━━ SOURCE DATA
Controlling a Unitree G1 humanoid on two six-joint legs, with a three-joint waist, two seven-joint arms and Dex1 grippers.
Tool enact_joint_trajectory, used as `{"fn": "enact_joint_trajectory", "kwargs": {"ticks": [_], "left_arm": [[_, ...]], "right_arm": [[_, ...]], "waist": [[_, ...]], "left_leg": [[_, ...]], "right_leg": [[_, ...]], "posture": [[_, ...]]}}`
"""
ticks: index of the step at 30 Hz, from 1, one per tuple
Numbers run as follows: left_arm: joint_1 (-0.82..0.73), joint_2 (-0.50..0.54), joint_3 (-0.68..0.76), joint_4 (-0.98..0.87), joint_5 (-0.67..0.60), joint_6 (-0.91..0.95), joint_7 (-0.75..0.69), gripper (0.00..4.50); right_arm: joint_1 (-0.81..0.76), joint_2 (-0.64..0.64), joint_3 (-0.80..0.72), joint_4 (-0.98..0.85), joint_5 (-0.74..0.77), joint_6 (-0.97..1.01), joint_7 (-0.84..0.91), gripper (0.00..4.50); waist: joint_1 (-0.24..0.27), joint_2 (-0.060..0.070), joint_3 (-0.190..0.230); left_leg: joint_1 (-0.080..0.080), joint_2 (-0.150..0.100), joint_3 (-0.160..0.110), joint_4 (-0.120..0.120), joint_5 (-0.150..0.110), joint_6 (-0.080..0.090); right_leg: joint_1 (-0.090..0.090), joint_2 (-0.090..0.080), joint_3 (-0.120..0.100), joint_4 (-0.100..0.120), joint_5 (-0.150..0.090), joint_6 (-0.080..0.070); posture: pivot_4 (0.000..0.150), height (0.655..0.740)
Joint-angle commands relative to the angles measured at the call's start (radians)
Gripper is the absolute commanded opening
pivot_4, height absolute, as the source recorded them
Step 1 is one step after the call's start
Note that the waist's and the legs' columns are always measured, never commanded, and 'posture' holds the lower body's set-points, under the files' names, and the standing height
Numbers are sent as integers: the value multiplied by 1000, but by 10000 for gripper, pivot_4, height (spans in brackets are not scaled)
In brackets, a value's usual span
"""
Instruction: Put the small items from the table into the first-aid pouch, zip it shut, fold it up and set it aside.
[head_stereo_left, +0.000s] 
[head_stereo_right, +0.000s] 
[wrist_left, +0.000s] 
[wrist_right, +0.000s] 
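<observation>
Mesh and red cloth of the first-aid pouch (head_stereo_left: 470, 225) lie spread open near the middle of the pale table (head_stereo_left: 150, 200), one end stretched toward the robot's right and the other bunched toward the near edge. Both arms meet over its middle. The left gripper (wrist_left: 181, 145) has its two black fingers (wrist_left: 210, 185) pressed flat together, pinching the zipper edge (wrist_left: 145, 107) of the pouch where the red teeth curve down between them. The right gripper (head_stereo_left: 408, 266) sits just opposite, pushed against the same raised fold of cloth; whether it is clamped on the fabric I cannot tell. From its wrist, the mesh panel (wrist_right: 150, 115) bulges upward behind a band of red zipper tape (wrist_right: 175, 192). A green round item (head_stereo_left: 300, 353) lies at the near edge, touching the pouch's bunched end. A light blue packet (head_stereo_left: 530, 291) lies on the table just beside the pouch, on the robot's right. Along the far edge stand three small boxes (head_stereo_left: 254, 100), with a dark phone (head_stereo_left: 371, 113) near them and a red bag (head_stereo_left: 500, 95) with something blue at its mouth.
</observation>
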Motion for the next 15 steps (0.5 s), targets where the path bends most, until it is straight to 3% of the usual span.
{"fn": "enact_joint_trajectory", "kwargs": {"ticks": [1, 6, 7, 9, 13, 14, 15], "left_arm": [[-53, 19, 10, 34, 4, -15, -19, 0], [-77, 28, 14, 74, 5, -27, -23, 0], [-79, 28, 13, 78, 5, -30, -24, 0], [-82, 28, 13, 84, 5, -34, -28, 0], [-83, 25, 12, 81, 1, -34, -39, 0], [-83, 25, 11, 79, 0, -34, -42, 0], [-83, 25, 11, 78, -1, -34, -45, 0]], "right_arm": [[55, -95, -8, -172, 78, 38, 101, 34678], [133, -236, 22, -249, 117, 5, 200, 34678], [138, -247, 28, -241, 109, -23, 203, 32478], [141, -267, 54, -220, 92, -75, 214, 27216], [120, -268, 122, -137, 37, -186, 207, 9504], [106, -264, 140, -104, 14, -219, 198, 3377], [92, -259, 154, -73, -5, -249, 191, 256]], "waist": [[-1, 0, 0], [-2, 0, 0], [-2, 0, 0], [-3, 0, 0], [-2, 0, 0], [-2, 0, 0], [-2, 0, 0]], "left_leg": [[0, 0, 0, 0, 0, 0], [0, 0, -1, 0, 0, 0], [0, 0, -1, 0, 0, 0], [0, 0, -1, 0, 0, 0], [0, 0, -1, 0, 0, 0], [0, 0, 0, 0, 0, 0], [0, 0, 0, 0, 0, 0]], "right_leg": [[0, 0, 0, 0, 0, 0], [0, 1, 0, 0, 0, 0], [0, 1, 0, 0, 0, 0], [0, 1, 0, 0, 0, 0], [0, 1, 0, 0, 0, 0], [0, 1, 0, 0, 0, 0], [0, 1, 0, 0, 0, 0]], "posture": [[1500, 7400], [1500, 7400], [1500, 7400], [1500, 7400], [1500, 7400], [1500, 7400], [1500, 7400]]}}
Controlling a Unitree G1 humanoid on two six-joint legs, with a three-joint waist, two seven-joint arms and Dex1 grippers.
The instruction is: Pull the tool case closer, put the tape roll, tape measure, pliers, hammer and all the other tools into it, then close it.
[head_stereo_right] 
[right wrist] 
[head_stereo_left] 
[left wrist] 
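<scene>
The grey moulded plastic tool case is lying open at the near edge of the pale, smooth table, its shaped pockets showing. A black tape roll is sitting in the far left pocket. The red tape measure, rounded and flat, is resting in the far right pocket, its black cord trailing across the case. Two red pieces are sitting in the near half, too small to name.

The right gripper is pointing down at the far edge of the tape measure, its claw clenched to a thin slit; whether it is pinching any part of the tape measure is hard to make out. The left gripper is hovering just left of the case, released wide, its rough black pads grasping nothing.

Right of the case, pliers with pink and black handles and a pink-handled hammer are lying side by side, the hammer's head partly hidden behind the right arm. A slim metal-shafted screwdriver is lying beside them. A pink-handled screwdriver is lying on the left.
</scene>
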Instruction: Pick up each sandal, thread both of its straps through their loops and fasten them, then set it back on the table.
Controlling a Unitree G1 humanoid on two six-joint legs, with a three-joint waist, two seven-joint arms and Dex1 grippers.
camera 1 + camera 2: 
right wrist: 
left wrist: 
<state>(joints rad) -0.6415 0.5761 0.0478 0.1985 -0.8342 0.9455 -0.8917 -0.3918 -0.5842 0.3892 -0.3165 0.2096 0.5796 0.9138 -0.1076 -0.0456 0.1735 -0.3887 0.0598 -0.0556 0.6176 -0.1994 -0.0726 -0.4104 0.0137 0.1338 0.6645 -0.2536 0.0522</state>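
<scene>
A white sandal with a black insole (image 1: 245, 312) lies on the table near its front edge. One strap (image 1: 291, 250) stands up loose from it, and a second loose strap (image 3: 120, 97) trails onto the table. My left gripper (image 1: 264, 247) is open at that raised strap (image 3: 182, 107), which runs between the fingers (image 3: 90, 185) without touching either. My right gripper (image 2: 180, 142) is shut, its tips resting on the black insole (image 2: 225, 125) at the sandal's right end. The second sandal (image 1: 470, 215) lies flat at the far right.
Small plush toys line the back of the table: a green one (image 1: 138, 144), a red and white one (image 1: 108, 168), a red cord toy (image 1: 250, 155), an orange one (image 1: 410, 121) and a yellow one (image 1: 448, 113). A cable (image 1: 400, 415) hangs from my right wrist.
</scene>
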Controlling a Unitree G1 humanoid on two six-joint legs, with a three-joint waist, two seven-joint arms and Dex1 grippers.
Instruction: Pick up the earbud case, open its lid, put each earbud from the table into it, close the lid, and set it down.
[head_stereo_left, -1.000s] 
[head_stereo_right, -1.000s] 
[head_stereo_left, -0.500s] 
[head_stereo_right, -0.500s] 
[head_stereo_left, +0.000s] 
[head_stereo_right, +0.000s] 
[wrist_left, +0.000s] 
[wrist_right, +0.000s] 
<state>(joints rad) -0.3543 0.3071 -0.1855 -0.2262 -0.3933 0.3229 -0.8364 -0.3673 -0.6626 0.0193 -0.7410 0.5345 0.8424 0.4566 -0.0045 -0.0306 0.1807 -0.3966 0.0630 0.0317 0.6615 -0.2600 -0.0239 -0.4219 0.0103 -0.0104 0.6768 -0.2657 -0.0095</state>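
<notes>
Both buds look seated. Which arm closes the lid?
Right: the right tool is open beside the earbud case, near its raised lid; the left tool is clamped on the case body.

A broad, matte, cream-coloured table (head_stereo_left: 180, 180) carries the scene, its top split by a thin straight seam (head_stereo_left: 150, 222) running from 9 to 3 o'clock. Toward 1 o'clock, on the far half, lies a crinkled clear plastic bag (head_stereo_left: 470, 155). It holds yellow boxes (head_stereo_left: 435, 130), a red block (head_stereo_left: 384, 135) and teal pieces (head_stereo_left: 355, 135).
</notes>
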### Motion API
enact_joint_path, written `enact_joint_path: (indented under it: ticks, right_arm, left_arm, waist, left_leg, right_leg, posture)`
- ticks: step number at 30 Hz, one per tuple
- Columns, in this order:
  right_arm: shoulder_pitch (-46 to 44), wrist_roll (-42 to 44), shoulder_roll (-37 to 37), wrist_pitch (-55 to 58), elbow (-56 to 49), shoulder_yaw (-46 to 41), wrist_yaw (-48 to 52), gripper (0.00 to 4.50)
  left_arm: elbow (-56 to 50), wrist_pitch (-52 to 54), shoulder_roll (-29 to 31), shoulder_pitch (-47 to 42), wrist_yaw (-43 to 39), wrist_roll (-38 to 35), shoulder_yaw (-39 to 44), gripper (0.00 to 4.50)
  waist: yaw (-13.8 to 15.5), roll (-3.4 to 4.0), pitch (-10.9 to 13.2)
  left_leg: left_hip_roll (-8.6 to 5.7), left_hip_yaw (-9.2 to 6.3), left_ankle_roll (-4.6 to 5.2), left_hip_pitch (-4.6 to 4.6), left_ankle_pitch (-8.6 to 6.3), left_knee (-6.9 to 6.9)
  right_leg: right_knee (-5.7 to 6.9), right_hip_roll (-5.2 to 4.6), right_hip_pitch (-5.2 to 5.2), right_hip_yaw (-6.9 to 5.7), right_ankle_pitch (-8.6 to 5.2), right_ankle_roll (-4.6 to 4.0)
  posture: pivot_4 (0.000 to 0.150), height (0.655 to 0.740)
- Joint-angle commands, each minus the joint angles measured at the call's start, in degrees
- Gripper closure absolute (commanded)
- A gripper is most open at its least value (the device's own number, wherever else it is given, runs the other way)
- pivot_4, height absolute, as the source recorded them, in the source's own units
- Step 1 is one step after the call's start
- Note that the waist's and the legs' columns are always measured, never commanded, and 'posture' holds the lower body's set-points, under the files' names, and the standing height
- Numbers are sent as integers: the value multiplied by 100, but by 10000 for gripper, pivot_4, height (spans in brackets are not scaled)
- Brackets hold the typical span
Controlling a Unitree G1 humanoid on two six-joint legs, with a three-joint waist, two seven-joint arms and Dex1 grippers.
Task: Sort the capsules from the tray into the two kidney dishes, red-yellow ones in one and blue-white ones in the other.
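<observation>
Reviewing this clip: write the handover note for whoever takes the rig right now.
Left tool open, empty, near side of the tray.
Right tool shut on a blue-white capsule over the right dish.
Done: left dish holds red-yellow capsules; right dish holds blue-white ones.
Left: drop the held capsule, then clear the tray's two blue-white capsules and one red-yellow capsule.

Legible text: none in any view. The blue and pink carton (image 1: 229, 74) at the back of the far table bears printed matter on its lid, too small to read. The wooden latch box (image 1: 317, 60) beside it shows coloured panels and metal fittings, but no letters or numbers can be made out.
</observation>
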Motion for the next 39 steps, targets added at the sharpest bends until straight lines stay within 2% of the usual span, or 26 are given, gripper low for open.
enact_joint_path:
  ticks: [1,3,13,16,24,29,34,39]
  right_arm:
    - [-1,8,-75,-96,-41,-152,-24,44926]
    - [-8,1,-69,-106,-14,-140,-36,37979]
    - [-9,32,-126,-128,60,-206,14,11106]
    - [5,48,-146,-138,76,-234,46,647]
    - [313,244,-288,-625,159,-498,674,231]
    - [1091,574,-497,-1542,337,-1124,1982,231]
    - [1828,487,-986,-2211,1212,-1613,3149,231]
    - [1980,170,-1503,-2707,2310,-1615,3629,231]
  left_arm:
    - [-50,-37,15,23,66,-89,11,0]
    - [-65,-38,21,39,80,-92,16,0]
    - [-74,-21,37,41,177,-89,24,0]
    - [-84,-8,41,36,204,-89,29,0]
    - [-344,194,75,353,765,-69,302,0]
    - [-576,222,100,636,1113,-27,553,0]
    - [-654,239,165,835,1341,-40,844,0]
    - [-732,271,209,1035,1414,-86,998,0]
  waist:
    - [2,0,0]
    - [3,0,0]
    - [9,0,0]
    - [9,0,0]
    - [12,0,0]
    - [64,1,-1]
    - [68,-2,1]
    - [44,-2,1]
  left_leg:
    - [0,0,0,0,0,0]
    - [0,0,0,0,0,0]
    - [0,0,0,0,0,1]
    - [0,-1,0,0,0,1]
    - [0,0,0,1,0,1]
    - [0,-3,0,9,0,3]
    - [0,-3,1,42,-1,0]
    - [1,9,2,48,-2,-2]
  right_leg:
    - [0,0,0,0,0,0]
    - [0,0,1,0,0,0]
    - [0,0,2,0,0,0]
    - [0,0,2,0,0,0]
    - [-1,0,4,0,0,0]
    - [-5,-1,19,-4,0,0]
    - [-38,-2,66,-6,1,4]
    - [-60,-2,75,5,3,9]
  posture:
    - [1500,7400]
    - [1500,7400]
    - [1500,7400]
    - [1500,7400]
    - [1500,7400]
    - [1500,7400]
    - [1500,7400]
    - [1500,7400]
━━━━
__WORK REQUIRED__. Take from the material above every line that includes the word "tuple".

__RESPONSE BELOW__.
ticks: index of the step at 30 Hz, from 1, one per tuple
- ticks: step number at 30 Hz, one per tuple

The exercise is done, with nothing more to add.